I’m an introvert. I enjoy being alone. I have a hard time meeting new people. I find it difficult to connect with people. This is a problem because I’m filmmaker and filmmaking is a collaborative art form. Most importantly in order to survive as a filmmaker in this day and age it’s crucial that you build an audience for your work, which ultimately involves connecting with people.
However, since I started working with Jaimy Warner from the Social Smiths I been trying to shift my attitude and am pushing myself to open up. I started working with her soon after we completed our VR film “I Am You”. The film gained the interest of the CBC and they published an article, which certainly gave us a boost of visibility. It also gave me something to lead off with as I reached out to people who I didn’t personally know and wanted them to see my film. This really worked as there was a lot interest in our approach to VR storytelling. As a result, I figured after about a year hiatus from social media, it was time to get back to it with a real sense of strategy and not just self promoting the same content over and over again. Did I mention that I had a hard time connecting with people.
Last week I started listening to the audio book “The Art of Asking or How I learned to Stop Worry and Let People Help” by Amanda Palmer.
The book is nothing but inspirational about an artist that has this almost clairvoyant gift to connect and over a period of 15 years build a massive fan base for her music. Unfortunately, because she is a musician her methods don’t directly apply to to filmmakers. However, what I gleamed from the book is that her success as an artist stems from this approach of openness and positivism which has allowed her to connect with people from all walks of life.
Since finishing it, I have been thinking a lot about how I could connect with people. I really don’t think its about the types of films I have been making and this idea that I need to make more commercial stories that have a broad appeal, because it won’t feel authentic as I don’t care about those things. In fact, if I tell stories that are more personal it might help draw people into how I see the world. Maybe we can connect over those things and they will have a chance to see me and in return I will see them.

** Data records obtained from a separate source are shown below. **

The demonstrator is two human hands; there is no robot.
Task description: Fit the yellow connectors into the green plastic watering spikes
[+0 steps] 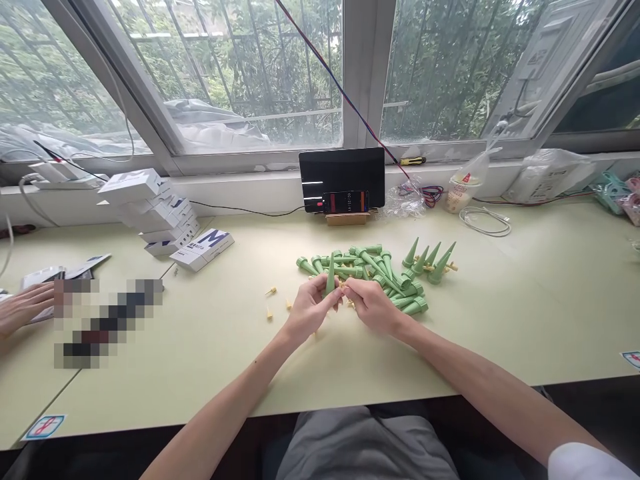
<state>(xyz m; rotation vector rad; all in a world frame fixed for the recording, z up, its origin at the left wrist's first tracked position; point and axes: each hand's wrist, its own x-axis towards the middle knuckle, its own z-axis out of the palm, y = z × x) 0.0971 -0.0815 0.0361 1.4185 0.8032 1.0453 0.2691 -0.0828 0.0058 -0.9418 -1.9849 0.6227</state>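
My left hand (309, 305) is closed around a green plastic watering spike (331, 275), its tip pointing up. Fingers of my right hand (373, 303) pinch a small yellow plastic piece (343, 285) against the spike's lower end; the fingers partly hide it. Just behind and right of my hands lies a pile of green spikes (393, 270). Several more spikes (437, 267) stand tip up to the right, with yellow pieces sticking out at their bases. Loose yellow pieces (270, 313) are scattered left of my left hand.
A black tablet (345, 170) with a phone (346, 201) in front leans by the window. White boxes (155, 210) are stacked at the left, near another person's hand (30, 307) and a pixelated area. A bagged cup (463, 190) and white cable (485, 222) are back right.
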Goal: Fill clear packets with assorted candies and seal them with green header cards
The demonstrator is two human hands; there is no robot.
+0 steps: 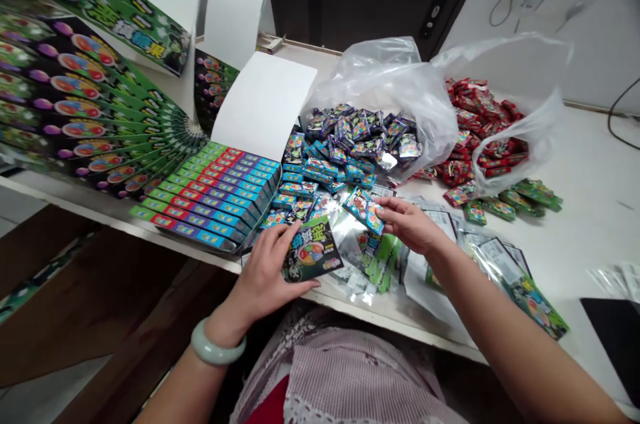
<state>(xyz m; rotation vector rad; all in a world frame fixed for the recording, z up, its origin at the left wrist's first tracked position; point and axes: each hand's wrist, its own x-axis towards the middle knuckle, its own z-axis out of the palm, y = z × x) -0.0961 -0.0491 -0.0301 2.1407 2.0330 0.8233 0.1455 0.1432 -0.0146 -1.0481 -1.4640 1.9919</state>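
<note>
My left hand grips a dark green printed pouch by its left edge, just above the table's front edge. My right hand pinches a small blue candy packet between fingers and thumb, right beside the pouch's top. Under both hands lie several flat green and silver pouches. A pile of small blue packets spills out of a clear plastic bag just beyond the hands.
An open display box of thin colourful packs lies at left with its white lid up. Printed green cartons stack at far left. Red packets fill another clear bag; green packets lie beside it. White table.
</note>
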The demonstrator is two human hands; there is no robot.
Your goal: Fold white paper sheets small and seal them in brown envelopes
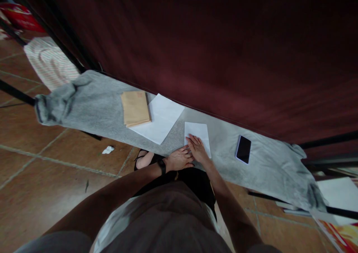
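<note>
A white sheet of paper [199, 128], which looks folded, lies on the grey cloth in front of me. My right hand [197, 148] rests flat on its lower part, fingers stretched out. Close beside it, my left hand [179, 159] reaches in from the left with its fingers extended at the paper's lower left corner. The fingertips of both hands meet or overlap there. A dark band circles my left wrist. Neither hand grips anything that I can make out.
Left of the hands, a stack of brown envelopes [136, 107] overlaps more white paper [165, 119]. A phone [243, 149] lies at the right on the grey cloth [92, 106]. Dark red fabric [212, 59] rises behind. A white scrap [108, 149] is on the tiled floor.
</note>
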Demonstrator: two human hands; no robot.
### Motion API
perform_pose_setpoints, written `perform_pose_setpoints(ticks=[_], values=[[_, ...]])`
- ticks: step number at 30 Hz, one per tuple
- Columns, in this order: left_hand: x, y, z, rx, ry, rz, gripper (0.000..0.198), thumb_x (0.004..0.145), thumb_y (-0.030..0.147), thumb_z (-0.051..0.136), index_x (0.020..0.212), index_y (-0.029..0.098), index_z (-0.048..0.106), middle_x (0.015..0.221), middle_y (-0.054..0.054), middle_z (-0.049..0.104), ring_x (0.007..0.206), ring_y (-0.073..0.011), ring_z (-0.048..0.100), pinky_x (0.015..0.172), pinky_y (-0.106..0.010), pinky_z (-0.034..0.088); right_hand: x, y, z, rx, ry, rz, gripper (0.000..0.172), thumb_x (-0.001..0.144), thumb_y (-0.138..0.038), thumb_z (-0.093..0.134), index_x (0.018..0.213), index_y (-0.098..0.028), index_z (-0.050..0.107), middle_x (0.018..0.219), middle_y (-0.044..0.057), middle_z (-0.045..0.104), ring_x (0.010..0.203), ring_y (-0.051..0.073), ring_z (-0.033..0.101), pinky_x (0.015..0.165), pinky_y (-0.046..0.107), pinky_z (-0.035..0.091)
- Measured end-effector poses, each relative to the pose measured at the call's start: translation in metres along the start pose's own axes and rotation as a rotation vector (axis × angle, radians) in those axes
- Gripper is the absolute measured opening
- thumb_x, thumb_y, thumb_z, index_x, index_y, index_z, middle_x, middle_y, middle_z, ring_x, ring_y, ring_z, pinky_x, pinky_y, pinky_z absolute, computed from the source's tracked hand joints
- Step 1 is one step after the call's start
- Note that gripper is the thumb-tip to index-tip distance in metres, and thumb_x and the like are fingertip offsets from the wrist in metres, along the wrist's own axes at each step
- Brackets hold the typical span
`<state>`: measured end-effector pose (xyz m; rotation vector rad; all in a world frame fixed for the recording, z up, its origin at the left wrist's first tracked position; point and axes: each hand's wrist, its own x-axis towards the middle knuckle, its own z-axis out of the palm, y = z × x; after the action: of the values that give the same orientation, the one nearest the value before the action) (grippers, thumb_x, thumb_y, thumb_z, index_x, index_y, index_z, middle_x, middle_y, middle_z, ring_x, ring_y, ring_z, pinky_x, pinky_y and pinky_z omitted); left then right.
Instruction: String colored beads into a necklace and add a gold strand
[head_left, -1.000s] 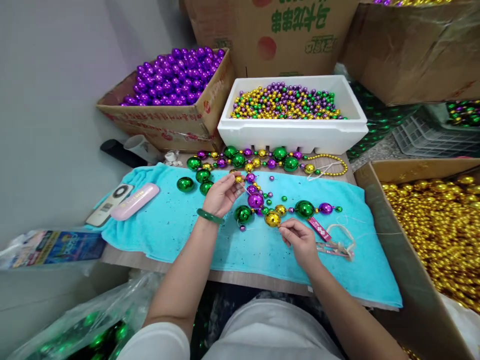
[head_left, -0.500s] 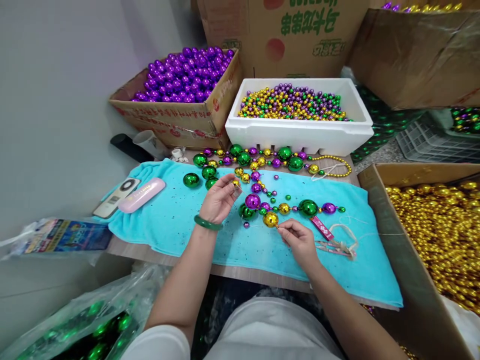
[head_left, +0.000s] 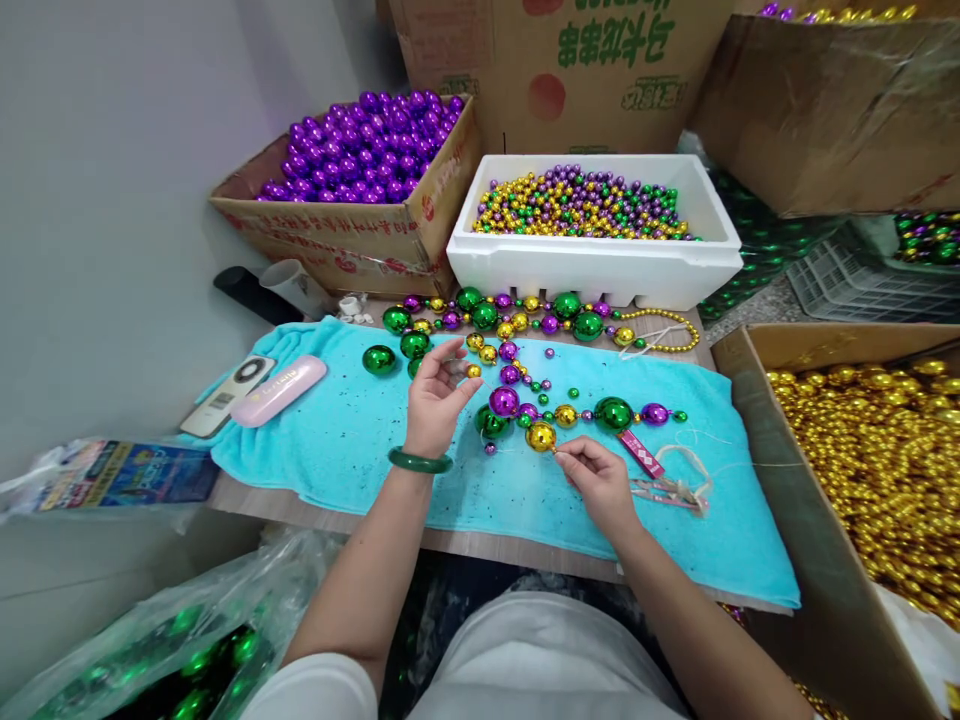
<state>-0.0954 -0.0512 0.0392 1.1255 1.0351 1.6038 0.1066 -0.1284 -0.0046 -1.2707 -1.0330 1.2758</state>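
My left hand (head_left: 436,405), with a green bangle (head_left: 420,460) on its wrist, has curled fingers and the thumb lifted away. A small gold bead (head_left: 473,371) shows at its fingertips, near a faint thread. My right hand (head_left: 596,485) pinches the end of a bead strand by a large gold ball (head_left: 541,437). Touching or close to that ball are a purple ball (head_left: 504,402) and a dark green ball (head_left: 491,422). Rightward from there runs a row with a gold bead (head_left: 566,416), a big green ball (head_left: 613,414) and a purple bead (head_left: 655,414).
Finished-looking strands (head_left: 484,316) lie along the back of the turquoise towel (head_left: 352,440). Behind stand a white foam box (head_left: 592,265) of small beads and a carton (head_left: 360,230) of purple balls. Scissors (head_left: 671,492) lie right; a carton (head_left: 787,500) of gold beads stands farther right.
My left hand has turned and its thumb has spread away from the fingers, leaving the gold bead more exposed. My right hand keeps its pinch in place. The view has shifted slightly.
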Motion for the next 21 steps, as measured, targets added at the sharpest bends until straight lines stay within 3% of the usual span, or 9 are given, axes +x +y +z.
perform_pose_setpoints(ticks=[4,9,12,16,21], values=[[-0.009,0.003,0.009,-0.096,-0.06,-0.095,0.059,0.063,0.012,0.077,0.116,0.03,0.059,0.112,-0.001,0.06,0.083,-0.0079,0.058,0.079,-0.022,0.05,0.001,0.003,0.003,0.06,-0.028,0.064,0.023,0.066,-0.039,0.072,0.07,-0.018,0.062,0.049,-0.004,0.048,0.043,0.009,0.042,0.039,0.023,0.033],[-0.009,0.005,0.015,-0.249,-0.064,-0.372,0.024,0.07,0.029,0.074,0.09,0.017,0.069,0.091,-0.005,0.067,0.078,-0.012,0.063,0.066,-0.023,0.05,-0.001,0.004,0.004,0.164,-0.06,0.078,0.029,0.064,-0.035,0.075,0.079,-0.02,0.055,0.053,-0.006,0.053,0.042,0.009,0.046,0.037,0.02,0.036],[-0.009,0.006,0.019,-0.278,-0.072,-0.427,0.022,0.07,0.034,0.075,0.078,0.015,0.069,0.092,-0.007,0.07,0.082,-0.0153,0.065,0.069,-0.027,0.052,-0.003,0.004,0.003,0.204,-0.081,0.07,0.029,0.065,-0.034,0.074,0.08,-0.021,0.053,0.053,-0.007,0.053,0.042,0.009,0.047,0.037,0.02,0.037],[-0.012,0.012,0.028,-0.24,-0.131,-0.388,0.027,0.076,0.042,0.069,0.082,0.016,0.073,0.101,-0.009,0.07,0.097,-0.0212,0.065,0.082,-0.034,0.051,0.0,0.002,-0.008,0.077,-0.107,0.054,0.026,0.066,-0.035,0.073,0.08,-0.02,0.058,0.058,-0.004,0.055,0.045,0.009,0.044,0.04,0.021,0.035],[-0.016,0.035,0.041,0.012,-0.277,-0.151,0.018,0.081,0.034,0.065,0.079,0.02,0.075,0.104,-0.008,0.07,0.107,-0.0234,0.06,0.094,-0.039,0.045,0.007,-0.026,-0.02,-0.142,-0.022,-0.154,0.021,0.071,-0.034,0.07,0.086,-0.02,0.066,0.087,0.003,0.066,0.058,0.011,0.048,0.054,0.026,0.041]])
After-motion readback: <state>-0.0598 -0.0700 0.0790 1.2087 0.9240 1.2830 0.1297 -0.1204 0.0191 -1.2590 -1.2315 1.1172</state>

I think the other aspect of connecting people is by making things with them, which involves a lot of trust (something I admit that I’m not good at). She draws a distinction in the book about doing projects in a DIY versus maximal DIY. DIY is doing what you can with what you have and making it work, where the latter is asking people to help and get involved with things that you are trying to put together. Relying on people is something hard for me as I’ve been burned in the past and I’m not from a very open family, so these things do not come naturally for me. Maybe, that’s the point and that’s where the work is involved. I don’t think these things are easy for anyone as it’s simpler to just get lost in your world, where you don’t get hurt because the only person you rely on is yourself. Maybe this blog is the first step of me becoming more open and trying to connect. If anyone else feels the same way, please reach out. I would genuinely love to get to know you and hear your story.